**What you will do**.
Transcribe the entries below exactly as they appear.

**Data provided**.
********************
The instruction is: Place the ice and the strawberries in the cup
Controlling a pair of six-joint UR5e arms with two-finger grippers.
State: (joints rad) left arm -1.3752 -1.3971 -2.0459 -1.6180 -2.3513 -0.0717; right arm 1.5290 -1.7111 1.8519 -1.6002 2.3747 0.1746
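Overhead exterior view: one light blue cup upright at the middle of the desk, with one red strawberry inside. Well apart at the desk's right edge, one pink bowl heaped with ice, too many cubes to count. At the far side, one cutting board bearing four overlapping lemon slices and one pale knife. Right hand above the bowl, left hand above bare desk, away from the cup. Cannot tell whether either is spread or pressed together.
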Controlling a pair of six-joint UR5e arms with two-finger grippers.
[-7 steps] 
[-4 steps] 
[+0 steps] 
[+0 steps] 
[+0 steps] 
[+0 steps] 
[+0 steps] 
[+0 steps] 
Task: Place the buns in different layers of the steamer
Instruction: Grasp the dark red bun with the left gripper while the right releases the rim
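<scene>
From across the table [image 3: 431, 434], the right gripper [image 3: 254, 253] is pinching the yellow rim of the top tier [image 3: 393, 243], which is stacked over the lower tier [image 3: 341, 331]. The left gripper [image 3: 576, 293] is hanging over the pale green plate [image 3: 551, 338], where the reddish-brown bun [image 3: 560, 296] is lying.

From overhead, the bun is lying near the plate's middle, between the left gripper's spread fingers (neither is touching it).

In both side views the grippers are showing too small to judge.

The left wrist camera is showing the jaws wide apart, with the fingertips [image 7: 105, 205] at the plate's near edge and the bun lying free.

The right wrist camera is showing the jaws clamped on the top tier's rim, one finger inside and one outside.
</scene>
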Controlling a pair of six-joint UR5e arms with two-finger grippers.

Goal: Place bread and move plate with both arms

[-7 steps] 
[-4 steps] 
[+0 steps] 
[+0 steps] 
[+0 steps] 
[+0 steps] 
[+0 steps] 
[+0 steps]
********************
**Task solution**.
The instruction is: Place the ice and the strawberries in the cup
Controlling a pair of six-joint UR5e arms with two-finger grippers.
State: (joints rad) left arm -1.3752 -1.3971 -2.0459 -1.6180 -2.3513 -0.0717; right arm 1.5290 -1.7111 1.8519 -1.6002 2.3747 0.1746
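Overhead exterior view: one light blue cup upright at the middle of the desk, with one red strawberry inside. Well apart at the desk's right edge, one pink bowl heaped with ice, too many cubes to count. At the far side, one cutting board bearing four overlapping lemon slices and one pale knife. Right hand above the bowl, left hand above bare desk, away from the cup. Cannot tell whether either is spread or pressed together.
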Controlling a pair of six-joint UR5e arms with two-finger grippers.
[-7 steps] 
[-4 steps] 
[+0 steps] 
[+0 steps] 
[+0 steps] 
[+0 steps] 
[+0 steps] 
[+0 steps] 
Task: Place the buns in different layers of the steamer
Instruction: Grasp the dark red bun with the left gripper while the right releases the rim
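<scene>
From across the table [image 3: 431, 434], the right gripper [image 3: 254, 253] is pinching the yellow rim of the top tier [image 3: 393, 243], which is stacked over the lower tier [image 3: 341, 331]. The left gripper [image 3: 576, 293] is hanging over the pale green plate [image 3: 551, 338], where the reddish-brown bun [image 3: 560, 296] is lying.

From overhead, the bun is lying near the plate's middle, between the left gripper's spread fingers (neither is touching it).

In both side views the grippers are showing too small to judge.

The left wrist camera is showing the jaws wide apart, with the fingertips [image 7: 105, 205] at the plate's near edge and the bun lying free.

The right wrist camera is showing the jaws clamped on the top tier's rim, one finger inside and one outside.
</scene>
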Controlling a pair of six-joint UR5e arms with two-finger grippers.

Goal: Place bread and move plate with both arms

[-7 steps] 
[-4 steps] 
[+0 steps] 
[+0 steps] 
[+0 steps] 
[+0 steps] 
[+0 steps] 
[+0 steps]

Work on this exercise is done.